Turkey Hunting in Idaho




Wild Turkey Population

Merriam’s; some Rios; some Easterns; hybrids

Turkey Subspecies


Number of Licenses Sold Annually

Varies (check regulations)

Cost of Resident License and Permit

Varies (check regulations)

Cost of Non-Resident License and Permit

Most of Idaho’s turkey population resides on public ground. Hunter success is good, typically hovering at about 34%. 

One challenge for the nonresident turkey hunter is Idaho’s location. Unless you live in neighboring Washington, Oregon or Montana, getting to the Gem State’s turkey population is quite a haul. Also, the steep terrain in the northern and western areas of the state (where most of the birds are located) is physically demanding at times. 

That said, if you're in decent shape, Idaho's rugged landscape surely offers a turkey hunting challenge.

Turkeys are not native to Idaho but were transplanted in 1961.

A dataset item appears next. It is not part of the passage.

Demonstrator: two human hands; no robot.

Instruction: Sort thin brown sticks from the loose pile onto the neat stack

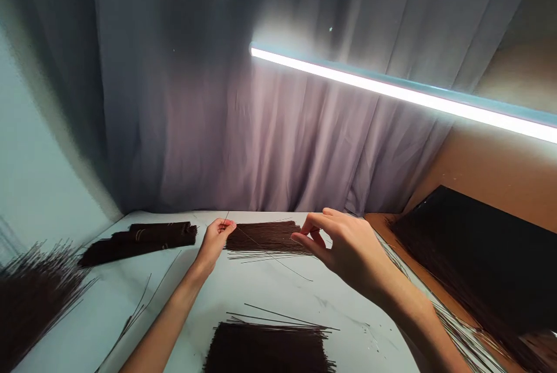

Merriam’s were the first subspecies, and by far the best trap-and-transfer effort. Rios were introduced (and even a few Easterns) in the early 1980s. 

“However, due to mixing, and trapping and translocation efforts statewide, there are likely no pure subspecies in Idaho,” said Jeffrey M. Knetter, upland-game and migratory game-bird coordinator for the Idaho Department of Fish and Game. “In some places, a given bird may display characteristics of each subspecies. I like to refer to them as Idaho mountain turkeys.”

The total turkey population is about 50,000, making Idaho a prime turkey destination.

It’s hard to beat the Panhandle, Clearwater and southwestern regions of the state for turkey hunting. Most of Idaho’s turkey population roams these vast, rugged locations. Although numbers are strong, it often takes time to fill your tag, insiders say.

Out of these three areas, however, Clearwater typically boasts the highest success rate.